However, in this case, if the material is to be used as a semiconductor, it is necessary to lower this density to 10 ¹⁵ to ^{10 16} cm. For this reason, a method is generally known in which a film is formed by activating hydrogen using hydrogen as a carrier gas, and neutralizing the hydrogen by combining it with a dangling bond. However, when this hydrogen was used as a carrier gas instead of helium, the uniformity of the film became extremely poor, and under the same conditions as the apparatus shown in FIG. 1, it was ±8%.
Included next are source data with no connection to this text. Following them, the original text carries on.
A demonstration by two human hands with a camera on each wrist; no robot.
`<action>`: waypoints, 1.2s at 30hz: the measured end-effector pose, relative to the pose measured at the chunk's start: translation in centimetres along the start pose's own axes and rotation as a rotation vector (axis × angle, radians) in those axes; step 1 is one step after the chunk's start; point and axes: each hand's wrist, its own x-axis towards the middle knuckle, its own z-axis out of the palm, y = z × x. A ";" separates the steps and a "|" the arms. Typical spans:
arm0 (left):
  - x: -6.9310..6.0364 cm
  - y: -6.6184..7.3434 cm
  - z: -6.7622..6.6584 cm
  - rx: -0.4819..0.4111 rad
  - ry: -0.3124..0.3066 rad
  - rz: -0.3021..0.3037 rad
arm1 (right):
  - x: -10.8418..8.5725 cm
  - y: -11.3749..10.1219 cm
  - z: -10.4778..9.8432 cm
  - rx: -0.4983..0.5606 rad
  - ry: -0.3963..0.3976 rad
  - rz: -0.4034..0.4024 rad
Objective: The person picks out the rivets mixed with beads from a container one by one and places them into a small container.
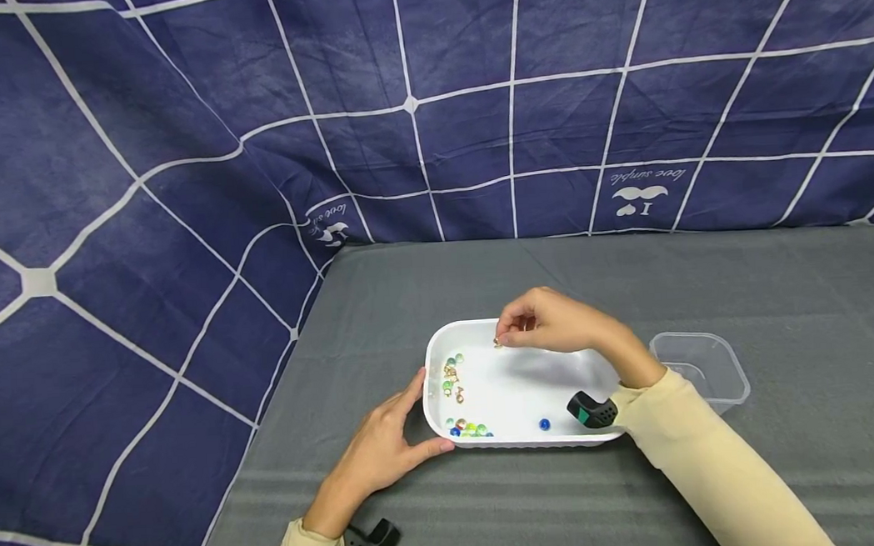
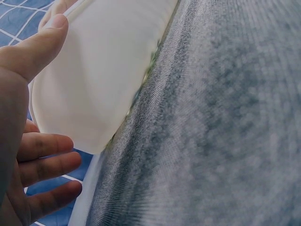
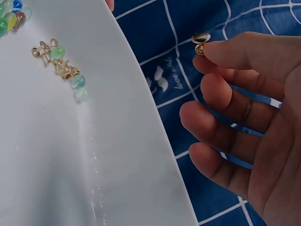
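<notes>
The white tray (image 1: 519,393) stood on the counter (image 1: 556,499) with marbles (image 1: 471,429) and gold pieces (image 3: 62,69) grouped toward its left end; one blue marble (image 1: 545,424) lay apart near the front wall. The right hand (image 1: 556,322) pinched another piece (image 1: 497,343) at the far side. The left hand (image 1: 382,442), fingers extended, touched the left end. A clear tub (image 1: 713,363) stood right, partly behind the sleeve (image 1: 719,460).

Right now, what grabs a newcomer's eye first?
Likely the white tray on the grey cloth, left hand at its left end. Next, the right hand above the tray's far side, pinching a gold piece. Marbles cluster inside at the left; one blue marble lies apart by the near edge.
</notes>
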 end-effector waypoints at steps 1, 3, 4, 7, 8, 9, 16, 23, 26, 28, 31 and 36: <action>0.0 0.0 0.0 -0.005 0.000 -0.002 | -0.2 0.0 -0.1 0.000 0.003 0.004; 0.0 0.0 0.0 -0.008 -0.001 -0.005 | -0.5 -0.1 -0.3 -0.002 0.009 0.011; 0.0 0.0 0.0 -0.009 -0.002 -0.007 | -0.7 -0.1 -0.4 -0.002 0.013 0.014; 0.0 0.0 0.1 -0.003 -0.001 -0.006 | -1.3 -0.2 -0.8 -0.001 0.020 0.024; 0.0 0.0 0.0 -0.001 -0.003 -0.004 | -1.5 -0.1 -0.9 0.001 0.024 0.026; 0.0 0.0 0.0 -0.003 -0.004 -0.004 | -1.7 -0.1 -1.0 0.003 0.028 0.028; 0.0 -0.1 0.1 0.001 -0.004 0.009 | -2.9 0.2 -1.6 0.006 0.055 0.040; 0.0 -0.1 0.0 0.002 -0.002 0.013 | -4.3 0.4 -2.2 -0.016 0.076 0.078; 0.0 0.0 0.0 -0.004 -0.007 0.007 | -4.9 0.6 -2.4 -0.020 0.092 0.082; 0.0 0.0 0.0 -0.009 -0.010 0.000 | -5.3 0.7 -2.6 -0.019 0.106 0.079; 0.0 0.0 0.0 -0.009 -0.010 -0.005 | -5.9 0.7 -2.9 -0.018 0.124 0.080; 0.0 -0.1 0.0 -0.001 -0.006 0.003 | -6.7 0.8 -3.4 -0.045 0.150 0.098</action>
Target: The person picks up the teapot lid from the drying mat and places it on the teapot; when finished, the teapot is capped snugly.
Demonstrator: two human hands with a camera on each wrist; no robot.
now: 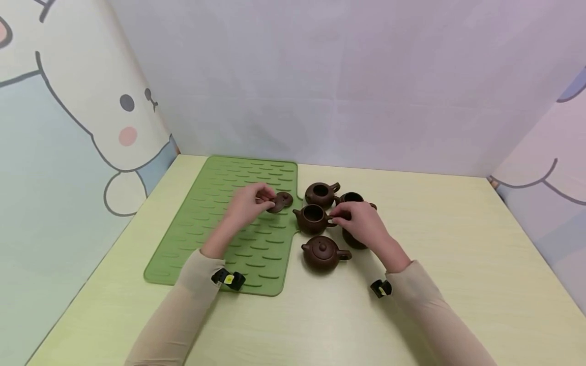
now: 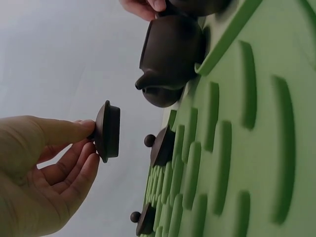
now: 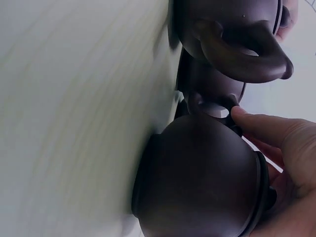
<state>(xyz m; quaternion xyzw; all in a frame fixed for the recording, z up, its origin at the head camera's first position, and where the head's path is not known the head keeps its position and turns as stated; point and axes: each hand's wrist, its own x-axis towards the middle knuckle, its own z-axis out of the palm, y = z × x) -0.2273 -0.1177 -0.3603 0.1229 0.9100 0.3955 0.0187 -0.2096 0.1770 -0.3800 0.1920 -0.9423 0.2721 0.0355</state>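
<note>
We saw a plain pale back wall [image 1: 329, 76] and, in the head view, side walls printed with cartoon figures [image 1: 68, 152] that the frame edges cut off. Below spread the light wood table [image 1: 476, 284], and on its left part lay a green mat [image 1: 183, 244] with raised ridges, which the right wrist view did not show. Two sleeved forearms [image 1: 189, 300] reached in; the right hand [image 1: 361, 223] pinched the handle of a lidless middle teapot [image 1: 308, 225] just beside the mat, and we could not tell whether its base touched the table. A lidded front teapot [image 1: 321, 260] stood nearest us, a lidless rear teapot [image 1: 322, 201] behind; the right hand partly hid a right-rear teapot [image 1: 351, 197] and a fifth teapot [image 1: 354, 241], whose lid only the right wrist view let us make out. The left hand [image 1: 249, 202] held a small lid [image 2: 107, 131] between thumb and fingers; only its wrist view showed it edge-on, raised clear of the mat. That view also revealed a nearer loose lid [image 2: 163, 147] and a farther loose lid [image 2: 144, 219] on the mat, where from the head we could make out just one.
</note>
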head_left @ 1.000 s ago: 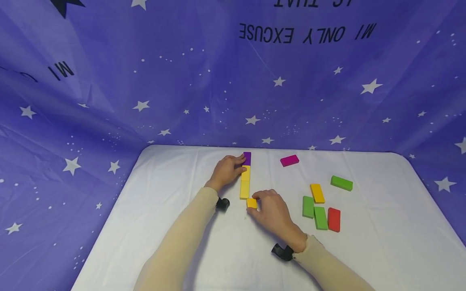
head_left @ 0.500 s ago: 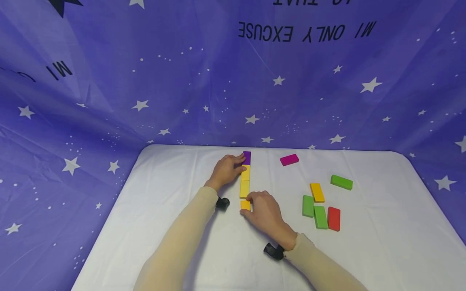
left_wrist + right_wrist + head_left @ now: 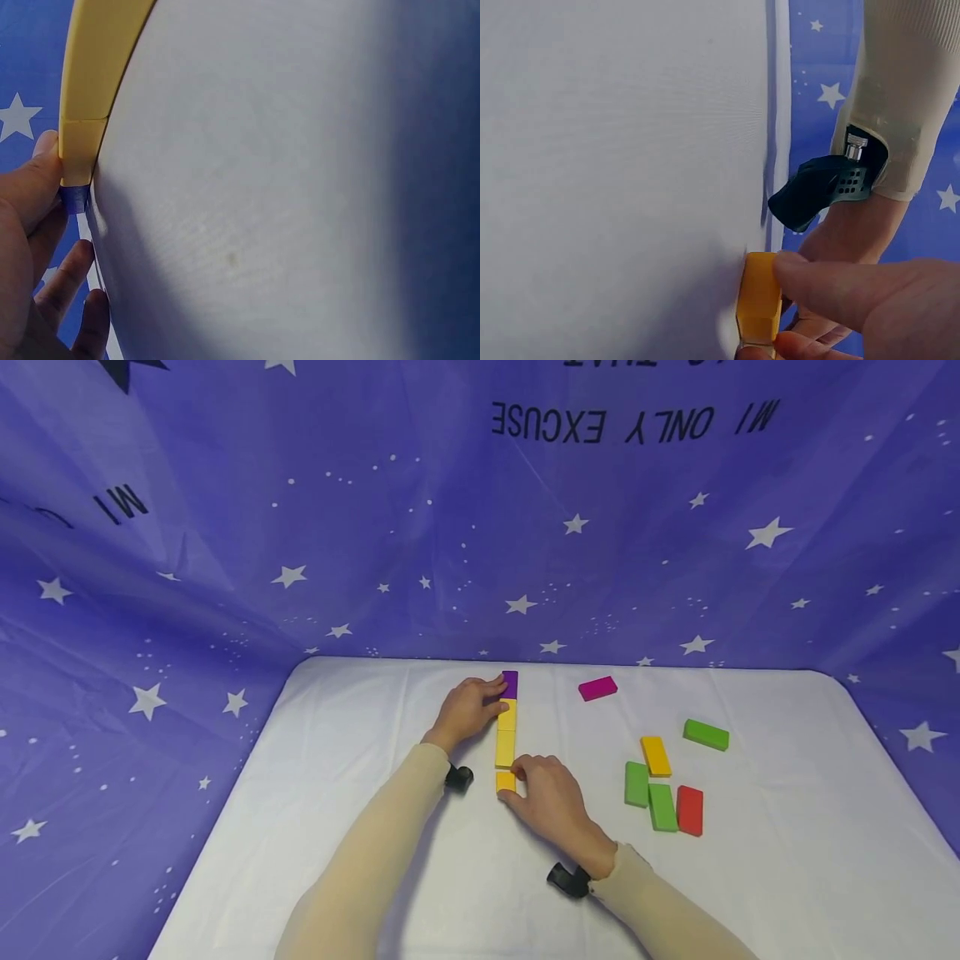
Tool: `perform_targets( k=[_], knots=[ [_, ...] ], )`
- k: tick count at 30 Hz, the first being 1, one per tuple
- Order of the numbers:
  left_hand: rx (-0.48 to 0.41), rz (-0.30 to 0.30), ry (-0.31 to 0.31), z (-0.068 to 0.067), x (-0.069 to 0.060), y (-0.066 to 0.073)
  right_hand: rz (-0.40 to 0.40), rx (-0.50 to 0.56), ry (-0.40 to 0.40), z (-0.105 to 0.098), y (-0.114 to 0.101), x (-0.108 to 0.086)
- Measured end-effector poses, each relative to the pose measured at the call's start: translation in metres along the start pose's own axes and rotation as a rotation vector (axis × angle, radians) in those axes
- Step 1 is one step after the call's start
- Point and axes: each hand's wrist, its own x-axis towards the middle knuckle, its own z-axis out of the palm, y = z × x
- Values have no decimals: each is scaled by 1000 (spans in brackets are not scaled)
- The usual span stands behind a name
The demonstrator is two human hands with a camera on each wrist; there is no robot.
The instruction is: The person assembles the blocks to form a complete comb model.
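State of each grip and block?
Yellow blocks: end to end
Purple block: adjoining yellow block
Held orange block: apart from yellow blocks
Left grip: touching purple block
Right grip: pinching held orange block
Magenta block: flat, unheld
Other orange block: flat, unheld
Red block: flat, unheld
Green blocks: flat, unheld

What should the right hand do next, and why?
Maybe the right hand should slide the orange block it pinches forward to meet the nearest yellow block: they line up with a thin gap between, and the left hand touches the purple block at the far end.
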Motion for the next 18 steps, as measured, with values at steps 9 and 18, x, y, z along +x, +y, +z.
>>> perform_targets(
  k=[9,18],
  knots=[
    [1,-7,-3,0,-1,0,10,36,7,2,0,3],
    [-4,-21,-7,0,-1,1,20,73,13,3,0,5]
  ],
)
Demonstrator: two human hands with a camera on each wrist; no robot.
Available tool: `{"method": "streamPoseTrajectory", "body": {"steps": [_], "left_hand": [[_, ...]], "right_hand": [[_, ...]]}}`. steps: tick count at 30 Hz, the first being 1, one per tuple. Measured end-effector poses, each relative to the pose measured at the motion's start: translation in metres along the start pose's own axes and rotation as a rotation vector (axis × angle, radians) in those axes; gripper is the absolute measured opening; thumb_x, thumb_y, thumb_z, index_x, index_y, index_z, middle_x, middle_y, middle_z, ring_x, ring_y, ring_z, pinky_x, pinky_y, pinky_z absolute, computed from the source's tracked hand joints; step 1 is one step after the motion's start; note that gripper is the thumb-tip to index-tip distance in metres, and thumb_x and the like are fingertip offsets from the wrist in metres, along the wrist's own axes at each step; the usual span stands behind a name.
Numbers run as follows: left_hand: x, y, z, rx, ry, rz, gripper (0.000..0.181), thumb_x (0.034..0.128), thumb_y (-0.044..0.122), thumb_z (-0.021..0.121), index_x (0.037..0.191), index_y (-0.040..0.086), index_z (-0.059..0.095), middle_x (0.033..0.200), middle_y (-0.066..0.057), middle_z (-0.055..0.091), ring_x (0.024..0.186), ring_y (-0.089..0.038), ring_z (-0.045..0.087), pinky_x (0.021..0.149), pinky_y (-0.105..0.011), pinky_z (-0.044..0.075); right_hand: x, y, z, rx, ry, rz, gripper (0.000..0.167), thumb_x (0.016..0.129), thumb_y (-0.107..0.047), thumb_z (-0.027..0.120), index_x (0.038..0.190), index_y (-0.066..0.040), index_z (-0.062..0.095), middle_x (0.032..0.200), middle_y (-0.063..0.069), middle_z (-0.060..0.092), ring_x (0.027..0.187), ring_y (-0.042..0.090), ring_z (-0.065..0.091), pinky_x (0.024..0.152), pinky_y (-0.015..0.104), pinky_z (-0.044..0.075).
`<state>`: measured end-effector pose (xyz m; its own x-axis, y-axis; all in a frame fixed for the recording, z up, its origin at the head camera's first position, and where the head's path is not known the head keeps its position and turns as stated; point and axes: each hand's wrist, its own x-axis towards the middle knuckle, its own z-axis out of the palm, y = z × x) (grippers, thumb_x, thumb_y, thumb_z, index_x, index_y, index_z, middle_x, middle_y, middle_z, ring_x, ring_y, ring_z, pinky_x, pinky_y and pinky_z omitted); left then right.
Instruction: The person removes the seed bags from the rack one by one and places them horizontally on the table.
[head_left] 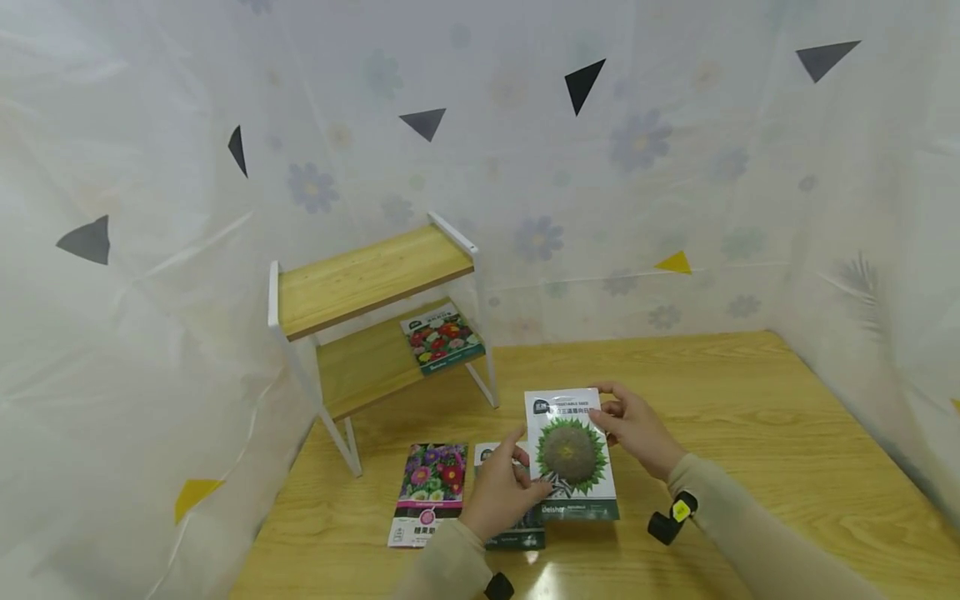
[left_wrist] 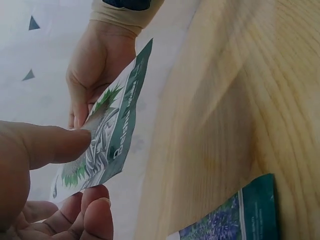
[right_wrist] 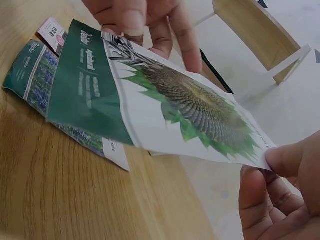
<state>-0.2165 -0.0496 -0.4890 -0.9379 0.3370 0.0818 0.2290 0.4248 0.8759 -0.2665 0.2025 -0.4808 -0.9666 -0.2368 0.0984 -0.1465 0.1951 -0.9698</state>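
Both hands hold a sunflower seed packet tilted above the table, its front with a large seed head and green leaves facing up. At its upper right edge the right hand pinches it between thumb and fingers. My left hand grips the lower left edge, thumb on the front and fingers behind, as the left wrist view shows. Beneath lies a purple-flower seed packet, partly covered in the head view. To its left, a pink-and-purple flower seed packet lies flat.
A two-tier wooden shelf with white metal legs stands at the back left of the table. On its lower board rests a red-flower seed packet. Pale patterned sheeting surrounds the table's back and sides.
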Motion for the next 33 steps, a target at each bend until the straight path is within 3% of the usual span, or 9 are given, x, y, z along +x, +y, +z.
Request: {"method": "streamPoseTrajectory", "body": {"steps": [10,18,23,30,33], "left_hand": [[-0.004,-0.005,0.019,0.1,-0.101,-0.043,0.103,0.0734,0.018,0.085,0.154,0.016,0.021,0.096,0.006,0.045,0.067,-0.007,0.046,0.057,-0.024,0.043],[-0.009,-0.007,0.03,0.218,-0.084,-0.012,0.109,0.0729,0.018,0.085,0.155,0.016,0.013,0.087,0.008,0.044,0.067,-0.004,0.044,0.058,-0.021,0.043],[-0.011,-0.008,0.034,0.29,-0.073,0.015,0.109,0.0722,0.023,0.086,0.155,0.014,0.015,0.09,0.008,0.044,0.067,-0.003,0.044,0.057,-0.02,0.043],[-0.014,-0.009,0.037,0.467,-0.041,0.056,0.095,0.0716,0.035,0.084,0.148,0.007,0.035,0.122,-0.004,0.054,0.096,-0.012,0.056,0.087,-0.031,0.05],[-0.015,-0.011,0.038,0.53,-0.051,0.072,0.091,0.0716,0.039,0.083,0.146,0.008,0.04,0.128,-0.005,0.054,0.105,-0.017,0.057,0.092,-0.035,0.049]], "right_hand": [[-0.003,0.014,-0.011,0.02,0.042,0.06,0.051,0.098,-0.021,0.058,0.143,-0.012,0.036,0.094,0.017,0.058,0.074,0.022,0.052,0.066,0.046,0.051],[-0.005,0.026,-0.011,0.012,0.068,0.11,0.053,0.097,-0.024,0.06,0.143,-0.011,0.037,0.098,0.016,0.058,0.076,0.023,0.052,0.067,0.046,0.051],[-0.006,0.03,-0.011,0.006,0.078,0.116,0.051,0.097,-0.022,0.06,0.142,-0.009,0.038,0.097,0.016,0.058,0.076,0.024,0.052,0.066,0.044,0.052],[-0.009,0.036,-0.01,0.006,0.061,0.1,0.048,0.097,-0.013,0.058,0.141,-0.009,0.039,0.084,0.014,0.052,0.065,0.019,0.047,0.057,0.041,0.049],[-0.01,0.041,-0.009,-0.01,0.067,0.091,0.046,0.097,-0.011,0.058,0.14,-0.007,0.041,0.083,0.014,0.053,0.063,0.017,0.047,0.055,0.038,0.048]]}}
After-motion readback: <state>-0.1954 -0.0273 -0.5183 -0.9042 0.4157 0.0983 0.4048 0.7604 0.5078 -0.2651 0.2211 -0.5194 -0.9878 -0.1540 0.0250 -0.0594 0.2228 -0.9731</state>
Therefore, in the present invention, the carrier gas is helium or neon to create a uniform film,
Furthermore, after this film was produced, hydrogen or a gas containing helium in hydrogen was chemically activated by induction energy in the same reactor or in a different reactor. In the apparatus shown in FIG. 1, the high-frequency induction furnace 4 was used. At this time, it is preferable that the induced energy be directed perpendicularly to the substrate to facilitate injection and neutralization of hydrogen or helium into the substrate. Of course, this semiconductor layer is photo-annealed using a laser or similar strong light energy (for example, a xenon lamp) to make this non-single-crystal semiconductor into a single crystal, and either after this single-crystalization or at the same time as this photo-annealing. Neutralization using hydrogen or helium using this induction energy is extremely effective.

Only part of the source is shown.